Microsoft was among those targeted because many smaller companies relied blindly on the company’s antivirus data, according to Reuters.

Kaspersky Lab’s manipulation of false positives lasted for more than 10 years and peaked between 2009 and 2013, according to Reuters’ sources.

Bad samples

Executives from Microsoft, Avast and AVG acknowledged to Reuters that they had identified large numbers of maliciously manipulated samples intended to induce false positives, but declined to comment on the possibility of Kaspersky Lab’s involvement. AVG told Reuters the most recent wave of bad samples was found at the beginning of 2013.

Kaspersky Lab said it had itself been targeted by bad samples, and told Reuters it didn’t believe a competitor could have carried out the attacks “as it would have a very bad effect on the whole industry”.

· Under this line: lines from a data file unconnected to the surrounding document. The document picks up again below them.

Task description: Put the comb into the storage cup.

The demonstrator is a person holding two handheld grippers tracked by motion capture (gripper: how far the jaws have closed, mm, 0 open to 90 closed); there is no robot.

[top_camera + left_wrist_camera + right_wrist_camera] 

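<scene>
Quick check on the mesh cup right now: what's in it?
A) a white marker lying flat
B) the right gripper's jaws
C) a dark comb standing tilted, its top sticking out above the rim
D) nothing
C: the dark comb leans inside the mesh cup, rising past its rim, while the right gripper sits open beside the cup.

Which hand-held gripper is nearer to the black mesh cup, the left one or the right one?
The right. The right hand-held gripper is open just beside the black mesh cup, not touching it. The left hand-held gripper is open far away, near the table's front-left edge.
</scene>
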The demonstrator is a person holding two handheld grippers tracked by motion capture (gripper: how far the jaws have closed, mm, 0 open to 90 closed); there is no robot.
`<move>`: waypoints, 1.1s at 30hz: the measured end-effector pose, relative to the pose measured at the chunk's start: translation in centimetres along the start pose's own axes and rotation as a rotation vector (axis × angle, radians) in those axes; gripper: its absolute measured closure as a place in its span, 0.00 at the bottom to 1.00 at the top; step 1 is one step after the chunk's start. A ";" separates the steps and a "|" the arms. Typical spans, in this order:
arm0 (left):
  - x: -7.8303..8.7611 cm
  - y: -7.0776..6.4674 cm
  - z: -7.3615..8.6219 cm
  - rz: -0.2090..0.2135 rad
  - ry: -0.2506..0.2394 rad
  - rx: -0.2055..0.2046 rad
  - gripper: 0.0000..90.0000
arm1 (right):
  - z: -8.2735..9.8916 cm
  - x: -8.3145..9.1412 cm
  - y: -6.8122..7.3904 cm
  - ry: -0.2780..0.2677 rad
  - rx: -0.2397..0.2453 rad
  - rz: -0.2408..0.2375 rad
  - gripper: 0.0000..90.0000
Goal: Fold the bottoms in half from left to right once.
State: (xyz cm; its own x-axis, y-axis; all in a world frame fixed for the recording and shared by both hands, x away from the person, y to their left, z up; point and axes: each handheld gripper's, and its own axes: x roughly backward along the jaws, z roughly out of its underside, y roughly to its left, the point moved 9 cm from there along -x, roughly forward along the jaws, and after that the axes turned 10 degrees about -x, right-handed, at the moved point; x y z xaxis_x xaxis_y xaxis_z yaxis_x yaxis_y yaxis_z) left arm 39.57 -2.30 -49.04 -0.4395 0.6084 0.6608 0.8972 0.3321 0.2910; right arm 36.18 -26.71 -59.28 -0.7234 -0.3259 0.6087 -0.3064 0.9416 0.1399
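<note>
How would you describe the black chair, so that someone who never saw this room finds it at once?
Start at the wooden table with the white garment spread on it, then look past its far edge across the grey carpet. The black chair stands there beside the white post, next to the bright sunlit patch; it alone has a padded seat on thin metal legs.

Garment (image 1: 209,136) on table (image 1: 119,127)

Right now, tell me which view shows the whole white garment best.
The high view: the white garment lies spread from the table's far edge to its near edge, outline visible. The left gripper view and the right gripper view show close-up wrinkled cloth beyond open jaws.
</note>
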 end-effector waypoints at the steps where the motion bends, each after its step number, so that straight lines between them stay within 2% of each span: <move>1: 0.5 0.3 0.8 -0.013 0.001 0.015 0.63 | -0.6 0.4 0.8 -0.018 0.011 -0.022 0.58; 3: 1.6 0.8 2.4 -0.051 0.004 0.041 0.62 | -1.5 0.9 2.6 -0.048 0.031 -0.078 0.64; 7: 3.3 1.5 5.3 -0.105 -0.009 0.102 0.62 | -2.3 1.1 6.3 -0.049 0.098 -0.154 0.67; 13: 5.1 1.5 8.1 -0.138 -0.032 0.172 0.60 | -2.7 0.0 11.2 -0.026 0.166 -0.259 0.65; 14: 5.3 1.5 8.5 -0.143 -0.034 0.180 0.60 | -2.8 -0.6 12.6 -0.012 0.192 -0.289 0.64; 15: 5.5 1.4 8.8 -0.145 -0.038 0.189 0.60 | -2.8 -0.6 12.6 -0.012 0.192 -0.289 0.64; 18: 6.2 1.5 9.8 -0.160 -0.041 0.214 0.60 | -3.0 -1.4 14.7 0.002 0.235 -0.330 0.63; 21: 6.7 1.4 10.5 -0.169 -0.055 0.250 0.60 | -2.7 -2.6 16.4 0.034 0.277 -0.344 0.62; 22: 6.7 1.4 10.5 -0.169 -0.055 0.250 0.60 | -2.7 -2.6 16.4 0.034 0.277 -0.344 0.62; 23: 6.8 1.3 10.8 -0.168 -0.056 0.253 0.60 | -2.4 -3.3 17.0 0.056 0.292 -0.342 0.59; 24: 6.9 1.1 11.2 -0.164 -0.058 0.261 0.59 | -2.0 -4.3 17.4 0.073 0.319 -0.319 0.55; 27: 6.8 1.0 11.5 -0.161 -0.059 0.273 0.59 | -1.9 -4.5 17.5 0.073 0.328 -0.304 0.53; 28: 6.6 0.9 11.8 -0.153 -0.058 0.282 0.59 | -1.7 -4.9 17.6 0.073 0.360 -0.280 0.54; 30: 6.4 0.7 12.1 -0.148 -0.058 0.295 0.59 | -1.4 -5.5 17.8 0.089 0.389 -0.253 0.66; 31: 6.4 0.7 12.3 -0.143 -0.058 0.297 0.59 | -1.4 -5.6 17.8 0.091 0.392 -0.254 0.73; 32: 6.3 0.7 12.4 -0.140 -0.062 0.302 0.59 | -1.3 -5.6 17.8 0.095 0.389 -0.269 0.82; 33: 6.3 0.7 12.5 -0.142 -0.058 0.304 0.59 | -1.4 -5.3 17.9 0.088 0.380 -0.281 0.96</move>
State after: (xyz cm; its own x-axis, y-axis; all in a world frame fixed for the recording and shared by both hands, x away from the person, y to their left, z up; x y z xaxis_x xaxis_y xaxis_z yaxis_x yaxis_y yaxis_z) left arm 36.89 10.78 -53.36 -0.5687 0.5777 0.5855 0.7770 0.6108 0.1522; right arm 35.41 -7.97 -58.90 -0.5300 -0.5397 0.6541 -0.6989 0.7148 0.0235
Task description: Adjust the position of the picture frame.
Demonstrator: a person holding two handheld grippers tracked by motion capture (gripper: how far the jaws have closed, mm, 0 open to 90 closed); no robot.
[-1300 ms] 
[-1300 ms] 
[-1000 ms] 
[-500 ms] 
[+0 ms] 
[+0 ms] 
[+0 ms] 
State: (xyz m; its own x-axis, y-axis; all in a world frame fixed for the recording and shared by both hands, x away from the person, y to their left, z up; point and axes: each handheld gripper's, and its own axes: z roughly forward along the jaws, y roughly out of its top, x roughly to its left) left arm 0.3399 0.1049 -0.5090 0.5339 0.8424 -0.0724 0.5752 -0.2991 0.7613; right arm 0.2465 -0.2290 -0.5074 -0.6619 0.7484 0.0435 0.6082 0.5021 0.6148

“Although the security market is very competitive, trusted threat-data exchange is definitely part of the overall security of the entire IT ecosystem, and this exchange must not be compromised or corrupted,” Kaspersky Lab stated.

Another security industry executive agreed that the reported waves of malicious samples underscore the “fragility” of the malware sample distribution system.

“A hole in the system was uncovered and plugged after large scale damage was observed,” said Rahul Kashyup, senior vice president of security firm Bromium, in a statement. “The entire antivirus industry is about reacting after damage, this act further proves yet another flaw in the model.”

Kaspersky Lab says it has more than 400 million users and 270,0000 corporate clients.